EXERCISE PROMPT
Pictures are to be dropped from the copy. Retype the listing exactly.

RECORDED DATA
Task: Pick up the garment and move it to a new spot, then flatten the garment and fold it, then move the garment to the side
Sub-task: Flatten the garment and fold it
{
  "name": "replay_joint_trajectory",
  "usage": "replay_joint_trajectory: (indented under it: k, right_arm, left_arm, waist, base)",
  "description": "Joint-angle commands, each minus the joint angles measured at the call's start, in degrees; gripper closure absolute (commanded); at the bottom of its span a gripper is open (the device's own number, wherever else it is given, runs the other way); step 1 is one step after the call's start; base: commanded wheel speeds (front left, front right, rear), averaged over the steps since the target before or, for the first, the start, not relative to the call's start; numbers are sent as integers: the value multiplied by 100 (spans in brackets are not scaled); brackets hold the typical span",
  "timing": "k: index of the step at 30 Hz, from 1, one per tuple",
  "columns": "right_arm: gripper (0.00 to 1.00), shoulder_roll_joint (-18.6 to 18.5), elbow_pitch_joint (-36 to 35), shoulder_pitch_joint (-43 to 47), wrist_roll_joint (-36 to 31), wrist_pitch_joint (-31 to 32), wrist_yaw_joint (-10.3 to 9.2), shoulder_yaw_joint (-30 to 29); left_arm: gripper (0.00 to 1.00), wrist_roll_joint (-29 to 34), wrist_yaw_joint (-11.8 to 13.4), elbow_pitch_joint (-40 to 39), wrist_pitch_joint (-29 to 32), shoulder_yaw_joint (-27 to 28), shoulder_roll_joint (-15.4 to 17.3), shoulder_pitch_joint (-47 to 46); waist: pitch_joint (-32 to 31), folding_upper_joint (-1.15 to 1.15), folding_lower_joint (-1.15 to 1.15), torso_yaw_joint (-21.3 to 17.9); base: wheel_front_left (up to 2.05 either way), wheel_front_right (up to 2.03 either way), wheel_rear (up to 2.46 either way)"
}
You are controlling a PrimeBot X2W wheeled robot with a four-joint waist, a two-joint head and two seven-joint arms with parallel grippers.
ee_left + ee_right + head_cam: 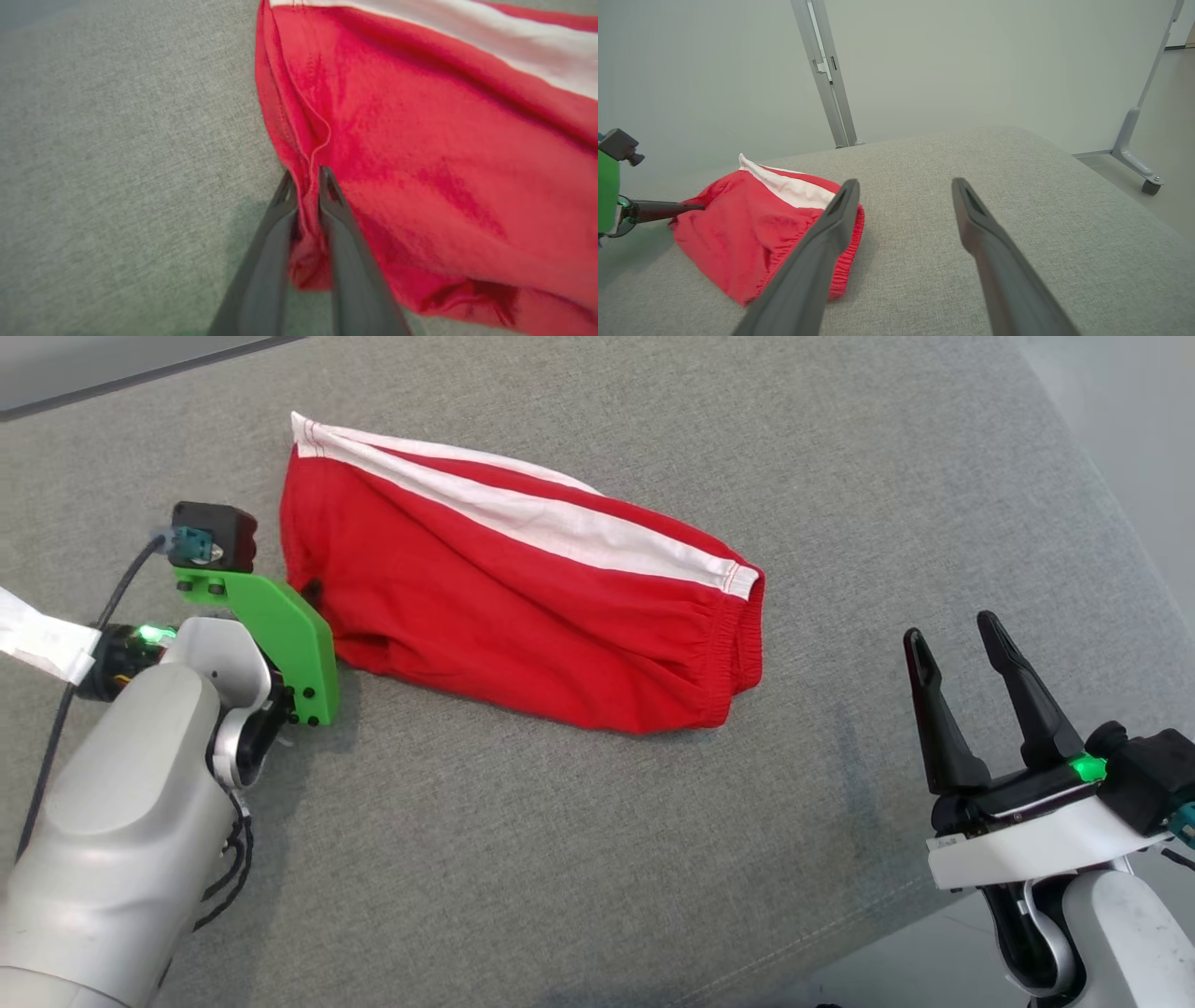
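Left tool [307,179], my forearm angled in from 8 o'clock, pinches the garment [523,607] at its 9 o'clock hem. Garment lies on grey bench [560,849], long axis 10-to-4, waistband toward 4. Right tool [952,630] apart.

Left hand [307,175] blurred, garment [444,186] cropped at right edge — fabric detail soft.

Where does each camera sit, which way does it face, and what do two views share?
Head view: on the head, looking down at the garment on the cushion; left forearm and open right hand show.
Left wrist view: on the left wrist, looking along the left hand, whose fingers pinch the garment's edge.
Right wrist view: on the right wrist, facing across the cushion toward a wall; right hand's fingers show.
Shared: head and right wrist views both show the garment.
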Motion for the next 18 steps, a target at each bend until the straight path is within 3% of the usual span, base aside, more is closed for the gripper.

RESULT FOR THIS EXERCISE
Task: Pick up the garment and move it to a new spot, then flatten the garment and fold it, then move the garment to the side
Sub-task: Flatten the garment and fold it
{
  "name": "replay_joint_trajectory",
  "usage": "replay_joint_trajectory: (indented under it: k, right_arm, left_arm, waist, base)",
  "description": "Joint-angle commands, each minus the joint angles measured at the call's start, in degrees; gripper closure absolute (commanded); at the bottom of its span a gripper is open (the device's own number, wherever else it is given, runs the other way); step 1 is one step after the call's start; base: commanded wheel speeds (front left, front right, rear), averaged over the steps since the target before or, for the first, the start, not relative to the call's start; numbers are sent as integers: the value multiplied by 100 (spans in brackets are not scaled); brackets hold the typical span",
  "timing": "k: index of the step at 30 Hz, from 1, one per tuple",
  "columns": "right_arm: gripper (0.00 to 1.00), shoulder_roll_joint (-18.6 to 18.5), elbow_pitch_joint (-36 to 35), shoulder_pitch_joint (-43 to 47), wrist_roll_joint (-36 to 31), wrist_pitch_joint (-31 to 32), wrist_yaw_joint (-10.3 to 9.2), shoulder_yaw_joint (-30 to 29); left_arm: gripper (0.00 to 1.00), wrist_roll_joint (-29 to 34), wrist_yaw_joint (-11.8 to 13.4), elbow_pitch_joint (-40 to 39), wrist_pitch_joint (-29 to 32), shoulder_yaw_joint (-27 to 28), shoulder_roll_joint (-15.4 to 17.3), shoulder_pitch_joint (-47 to 46); waist: pitch_joint (-32 to 31), folding_upper_joint (-1.15 to 1.15), folding_lower_joint (-1.15 to 1.15), torso_yaw_joint (-21.3 to 17.9); base: wheel_front_left (up to 2.05 either way), wheel_front_right (up to 2.03 either way), wheel_rear (up to 2.46 either way)"
}
You are controlling a PrimeBot X2W wheeled robot with a four-joint waist, a two-joint head and two seven-joint arms with parallel grippers.
ee_left + ee_right + head_cam: 
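Left tool [307,179], my forearm angled in from 8 o'clock, pinches the garment [523,607] at its 9 o'clock hem. Garment lies on grey bench [560,849], long axis 10-to-4, waistband toward 4. Right tool [952,630] apart.

Left hand [307,175] blurred, garment [444,186] cropped at right edge — fabric detail soft.

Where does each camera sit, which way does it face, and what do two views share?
Head view: on the head, looking down at the garment on the cushion; left forearm and open right hand show.
Left wrist view: on the left wrist, looking along the left hand, whose fingers pinch the garment's edge.
Right wrist view: on the right wrist, facing across the cushion toward a wall; right hand's fingers show.
Shared: head and right wrist views both show the garment.
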Motion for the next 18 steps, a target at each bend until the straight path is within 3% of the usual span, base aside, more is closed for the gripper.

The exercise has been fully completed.